La Cour des comptes souligne que les aides sont trop dispersées et ne répondent pas aux besoins actuels du marché. Parmi ces 18 milliards d’euros, 9,4 milliards ont été attribués sous forme d’aides à la demande, telles que la prime à la conversion et le bonus écologique, bénéficiant à près de 2,4 millions de Français. De plus, 8,2 milliards ont été destinés aux entreprises, comprenant des subventions et des allégements fiscaux.
Malgré ces efforts financiers, les résultats sont décevants. Les ventes de véhicules neufs en France ont chuté, avec seulement 1,6 million d’unités écoulées en 2025, contre 2,2 millions en 2019. La production a également connu un recul dramatique de 59 % entre 2000 et 2024. Ces chiffres illustrent un déclin préoccupant dans un secteur déjà fragilisé par la montée en puissance des concurrents chinois.

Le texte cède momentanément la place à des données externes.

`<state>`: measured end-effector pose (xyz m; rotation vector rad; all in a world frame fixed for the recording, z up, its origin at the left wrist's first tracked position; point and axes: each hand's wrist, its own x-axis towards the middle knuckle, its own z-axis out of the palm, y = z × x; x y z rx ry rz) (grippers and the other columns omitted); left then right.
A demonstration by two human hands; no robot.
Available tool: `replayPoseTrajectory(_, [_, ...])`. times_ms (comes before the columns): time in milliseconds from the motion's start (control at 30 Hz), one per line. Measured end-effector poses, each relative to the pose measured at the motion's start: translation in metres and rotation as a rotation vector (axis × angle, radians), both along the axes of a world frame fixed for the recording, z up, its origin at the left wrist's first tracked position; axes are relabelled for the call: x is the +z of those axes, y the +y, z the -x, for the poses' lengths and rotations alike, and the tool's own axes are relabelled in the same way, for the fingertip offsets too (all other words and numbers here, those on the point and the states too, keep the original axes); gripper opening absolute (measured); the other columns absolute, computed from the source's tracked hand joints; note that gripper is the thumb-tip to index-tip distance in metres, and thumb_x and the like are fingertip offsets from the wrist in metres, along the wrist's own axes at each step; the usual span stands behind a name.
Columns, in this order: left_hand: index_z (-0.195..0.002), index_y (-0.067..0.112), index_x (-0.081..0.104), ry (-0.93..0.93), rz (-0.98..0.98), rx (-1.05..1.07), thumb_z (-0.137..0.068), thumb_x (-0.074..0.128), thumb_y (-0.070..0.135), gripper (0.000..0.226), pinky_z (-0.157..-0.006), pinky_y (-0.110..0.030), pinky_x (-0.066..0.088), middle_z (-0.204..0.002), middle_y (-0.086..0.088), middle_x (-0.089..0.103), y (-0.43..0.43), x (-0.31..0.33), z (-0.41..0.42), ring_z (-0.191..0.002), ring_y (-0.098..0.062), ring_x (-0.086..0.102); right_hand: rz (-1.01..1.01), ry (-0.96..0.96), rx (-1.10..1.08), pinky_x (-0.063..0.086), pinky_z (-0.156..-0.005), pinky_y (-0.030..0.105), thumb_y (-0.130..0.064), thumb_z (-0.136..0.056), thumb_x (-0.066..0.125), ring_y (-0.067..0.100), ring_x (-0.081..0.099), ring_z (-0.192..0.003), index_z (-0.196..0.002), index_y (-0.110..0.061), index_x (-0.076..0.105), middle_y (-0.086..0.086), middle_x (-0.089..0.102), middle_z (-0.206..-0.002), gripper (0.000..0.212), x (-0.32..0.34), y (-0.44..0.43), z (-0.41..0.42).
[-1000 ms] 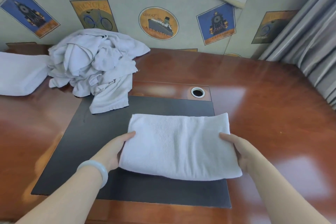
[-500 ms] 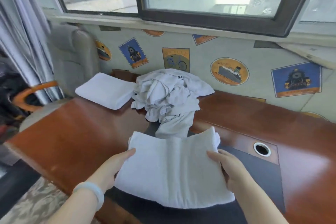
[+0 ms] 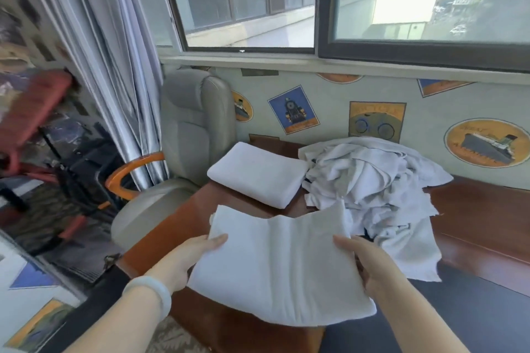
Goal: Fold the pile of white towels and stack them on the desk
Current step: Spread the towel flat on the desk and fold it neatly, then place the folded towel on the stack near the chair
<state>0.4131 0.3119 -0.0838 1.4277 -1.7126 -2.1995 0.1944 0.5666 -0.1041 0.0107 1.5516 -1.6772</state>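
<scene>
two towels folded, one stacked and one in hand; a heap left to do.
the left hand [image 3: 186,261] and the right hand [image 3: 372,266] each grip a short edge of the folded white towel [image 3: 281,269], thumbs on top, other fingers hidden beneath; it hangs above the near left corner of the desk [image 3: 473,209], sagging in the middle. one folded towel [image 3: 258,178] lies at the desk's far left corner, just beside the crumpled towel pile [image 3: 372,178], piece count unclear. judged: early to mid task; held towel looks bound for the folded one. writing: the wallpaper's ship print [image 3: 486,143] and bicycle print [image 3: 376,120] carry lettering, too blurred to read.
</scene>
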Motion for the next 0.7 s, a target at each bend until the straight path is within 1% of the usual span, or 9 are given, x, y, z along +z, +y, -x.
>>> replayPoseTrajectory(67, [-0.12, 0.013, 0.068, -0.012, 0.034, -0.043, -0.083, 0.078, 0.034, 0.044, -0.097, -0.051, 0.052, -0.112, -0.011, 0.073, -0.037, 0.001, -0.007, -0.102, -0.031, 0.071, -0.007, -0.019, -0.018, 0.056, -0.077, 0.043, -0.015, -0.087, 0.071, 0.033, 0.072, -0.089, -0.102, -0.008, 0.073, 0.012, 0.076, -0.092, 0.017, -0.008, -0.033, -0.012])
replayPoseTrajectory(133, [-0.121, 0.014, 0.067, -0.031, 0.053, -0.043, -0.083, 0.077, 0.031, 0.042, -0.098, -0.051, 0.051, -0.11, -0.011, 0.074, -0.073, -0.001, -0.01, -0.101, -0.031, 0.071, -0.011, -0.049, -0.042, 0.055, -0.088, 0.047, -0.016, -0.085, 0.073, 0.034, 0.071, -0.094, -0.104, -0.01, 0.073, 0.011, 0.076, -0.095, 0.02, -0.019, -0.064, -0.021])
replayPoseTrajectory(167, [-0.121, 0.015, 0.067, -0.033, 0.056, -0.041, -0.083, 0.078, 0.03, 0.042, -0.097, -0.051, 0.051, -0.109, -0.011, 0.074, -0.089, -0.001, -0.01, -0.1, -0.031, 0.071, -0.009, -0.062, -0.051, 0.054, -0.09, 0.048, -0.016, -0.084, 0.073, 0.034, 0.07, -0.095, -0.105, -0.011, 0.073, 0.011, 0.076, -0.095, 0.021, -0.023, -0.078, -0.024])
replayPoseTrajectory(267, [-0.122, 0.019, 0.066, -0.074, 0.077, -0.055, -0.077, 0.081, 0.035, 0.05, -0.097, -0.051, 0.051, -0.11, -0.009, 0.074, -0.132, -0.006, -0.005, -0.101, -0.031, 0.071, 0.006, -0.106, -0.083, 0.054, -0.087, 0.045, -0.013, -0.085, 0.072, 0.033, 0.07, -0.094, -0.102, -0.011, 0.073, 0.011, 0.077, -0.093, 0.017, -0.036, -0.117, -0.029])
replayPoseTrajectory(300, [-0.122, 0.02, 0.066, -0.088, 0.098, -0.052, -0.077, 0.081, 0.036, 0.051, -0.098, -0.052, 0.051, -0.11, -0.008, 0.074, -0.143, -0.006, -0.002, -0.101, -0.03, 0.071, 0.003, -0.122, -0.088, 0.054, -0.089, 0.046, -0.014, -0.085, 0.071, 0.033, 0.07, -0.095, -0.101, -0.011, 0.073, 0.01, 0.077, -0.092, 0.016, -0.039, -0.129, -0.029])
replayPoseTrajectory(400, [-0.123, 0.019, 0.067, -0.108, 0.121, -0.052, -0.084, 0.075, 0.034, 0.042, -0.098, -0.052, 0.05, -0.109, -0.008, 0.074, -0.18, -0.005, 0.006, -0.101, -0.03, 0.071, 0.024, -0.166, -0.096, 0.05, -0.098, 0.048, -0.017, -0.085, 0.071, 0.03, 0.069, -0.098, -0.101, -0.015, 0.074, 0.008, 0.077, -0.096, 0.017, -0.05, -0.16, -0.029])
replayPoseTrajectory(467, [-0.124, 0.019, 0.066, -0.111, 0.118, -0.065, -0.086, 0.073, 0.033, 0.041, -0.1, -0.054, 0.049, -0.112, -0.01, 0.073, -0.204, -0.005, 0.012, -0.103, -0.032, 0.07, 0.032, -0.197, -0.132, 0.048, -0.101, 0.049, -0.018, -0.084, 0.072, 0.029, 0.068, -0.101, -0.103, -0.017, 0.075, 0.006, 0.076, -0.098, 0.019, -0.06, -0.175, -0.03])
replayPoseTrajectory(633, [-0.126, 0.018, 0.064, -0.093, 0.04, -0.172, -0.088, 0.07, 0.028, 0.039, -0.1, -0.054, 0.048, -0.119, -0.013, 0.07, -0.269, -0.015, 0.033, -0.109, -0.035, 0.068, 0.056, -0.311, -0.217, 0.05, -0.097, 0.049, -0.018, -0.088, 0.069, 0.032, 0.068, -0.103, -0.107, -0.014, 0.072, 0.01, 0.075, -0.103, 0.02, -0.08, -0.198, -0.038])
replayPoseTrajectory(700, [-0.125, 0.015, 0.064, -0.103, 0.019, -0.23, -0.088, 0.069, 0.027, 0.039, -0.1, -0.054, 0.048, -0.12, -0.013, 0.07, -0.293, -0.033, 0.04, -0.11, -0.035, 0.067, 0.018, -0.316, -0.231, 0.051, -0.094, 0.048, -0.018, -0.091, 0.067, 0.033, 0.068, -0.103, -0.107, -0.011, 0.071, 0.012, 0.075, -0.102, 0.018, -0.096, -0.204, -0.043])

La présidente de la première chambre de la Cour des comptes, Carine Camby, a exprimé ses inquiétudes quant à l’objectif de 40 % de véhicules électriques en 2027, le qualifiant de « vraisemblablement inatteignable ». En 2024, seulement 180 000 véhicules électriques et 300 000 hybrides ont été produits, alors que France 2030 vise la production de 2 millions de véhicules électriques d’ici 2030.
Pour remédier à cette situation, le rapport préconise de réserver les primes à l’achat de véhicules électriques exclusivement aux ménages modestes et à la classe moyenne. Actuellement, la prime s’élève à 3 500 euros pour tous, 4 700 euros pour les ménages modestes « non précaires » et 5 700 euros pour les ménages en situation de précarité.

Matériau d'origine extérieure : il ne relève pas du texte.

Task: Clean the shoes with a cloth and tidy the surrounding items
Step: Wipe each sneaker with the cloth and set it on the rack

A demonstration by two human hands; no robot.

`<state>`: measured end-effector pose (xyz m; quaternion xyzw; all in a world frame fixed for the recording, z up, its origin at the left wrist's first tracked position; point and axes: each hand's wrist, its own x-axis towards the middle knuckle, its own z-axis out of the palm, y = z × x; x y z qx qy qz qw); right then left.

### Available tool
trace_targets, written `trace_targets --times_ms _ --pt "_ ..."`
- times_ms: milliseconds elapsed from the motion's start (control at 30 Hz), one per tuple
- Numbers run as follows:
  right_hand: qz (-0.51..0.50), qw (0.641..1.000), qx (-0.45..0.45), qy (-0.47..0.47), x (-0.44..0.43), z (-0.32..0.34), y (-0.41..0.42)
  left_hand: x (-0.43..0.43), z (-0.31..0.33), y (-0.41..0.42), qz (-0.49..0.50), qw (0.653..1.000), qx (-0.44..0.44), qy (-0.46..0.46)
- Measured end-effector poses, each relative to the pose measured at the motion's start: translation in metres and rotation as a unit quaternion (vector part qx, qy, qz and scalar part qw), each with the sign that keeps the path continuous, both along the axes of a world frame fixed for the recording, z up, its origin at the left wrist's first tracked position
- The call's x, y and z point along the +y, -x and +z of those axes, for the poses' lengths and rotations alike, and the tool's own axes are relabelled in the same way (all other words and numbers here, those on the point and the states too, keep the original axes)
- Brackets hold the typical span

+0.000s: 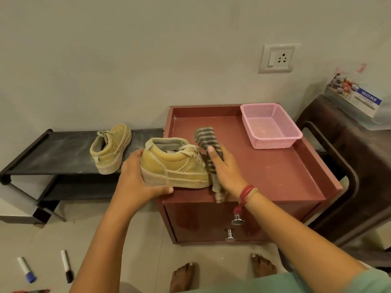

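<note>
our left hand (135, 176) grips the shoe (175, 163) at the cabinet (275, 166) edge; our right hand (224, 170) holds the cloth (206, 140) against its toe, open tray beyond.

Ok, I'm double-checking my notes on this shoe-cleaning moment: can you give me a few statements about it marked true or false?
1. The right hand holds the striped cloth against the near shoe on the cabinet. True.
2. The left hand grips that shoe at its heel. True.
3. The second shoe sits in the pink basket. False: it stands on the black rack, left of the cabinet.
4. The blue-capped marker and the black-capped marker lie on the cabinet. False: both lie on the floor.
5. The pink basket stands at the cabinet's far right corner. True.
</note>
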<state>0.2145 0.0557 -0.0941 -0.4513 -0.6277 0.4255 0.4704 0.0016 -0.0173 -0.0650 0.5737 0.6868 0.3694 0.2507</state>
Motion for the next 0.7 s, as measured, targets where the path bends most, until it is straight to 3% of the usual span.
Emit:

En 2024, parmi les 205 000 voitures électriques neuves achetées, 83 % ont reçu un soutien financier totalisant 1,25 milliard d’euros. Cependant, il est à noter que 56 % des véhicules soutenus ont concerné des ménages des déciles les plus riches. De plus, 16 % des cas impliquaient des véhicules dont le prix se situait entre 46 000 euros et le plafond de 47 000 euros, remettant en question l’efficacité des aides.

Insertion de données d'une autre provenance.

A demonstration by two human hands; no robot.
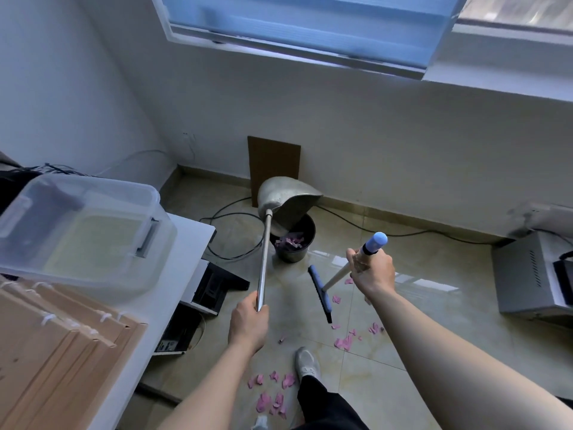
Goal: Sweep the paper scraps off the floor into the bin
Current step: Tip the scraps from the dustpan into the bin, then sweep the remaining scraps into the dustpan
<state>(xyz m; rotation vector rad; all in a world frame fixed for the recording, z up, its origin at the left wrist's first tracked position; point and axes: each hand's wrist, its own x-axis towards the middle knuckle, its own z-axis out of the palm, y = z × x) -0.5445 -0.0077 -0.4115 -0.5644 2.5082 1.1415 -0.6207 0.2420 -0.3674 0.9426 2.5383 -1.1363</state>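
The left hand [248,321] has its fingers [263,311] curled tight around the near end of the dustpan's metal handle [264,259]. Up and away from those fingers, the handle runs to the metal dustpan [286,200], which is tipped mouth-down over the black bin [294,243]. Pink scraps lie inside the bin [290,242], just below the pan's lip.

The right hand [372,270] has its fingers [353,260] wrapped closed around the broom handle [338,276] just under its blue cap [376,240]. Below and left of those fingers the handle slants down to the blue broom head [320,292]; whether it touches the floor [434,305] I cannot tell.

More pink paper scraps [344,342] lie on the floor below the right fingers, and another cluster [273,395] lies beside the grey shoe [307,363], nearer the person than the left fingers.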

La sénatrice Christine Lavarde, rapporteuse spéciale, a exprimé des doutes quant à l’impact d’une aide de 1 000 euros sur un véhicule coûtant 47 000 euros. Cette réflexion soulève des questions sur la pertinence et l’efficacité des dispositifs d’aide actuels, qui semblent bénéficier davantage aux ménages les plus aisés.
Cette analyse de la Cour des comptes met en lumière la nécessité de repenser les aides accordées à l’automobile, afin d’orienter les ressources vers ceux qui en ont le plus besoin, tout en redynamisant une industrie en déclin. La transition vers une automobile plus propre et plus accessible pour tous dépendra de la capacité des pouvoirs publics à ajuster leur stratégie d’aide.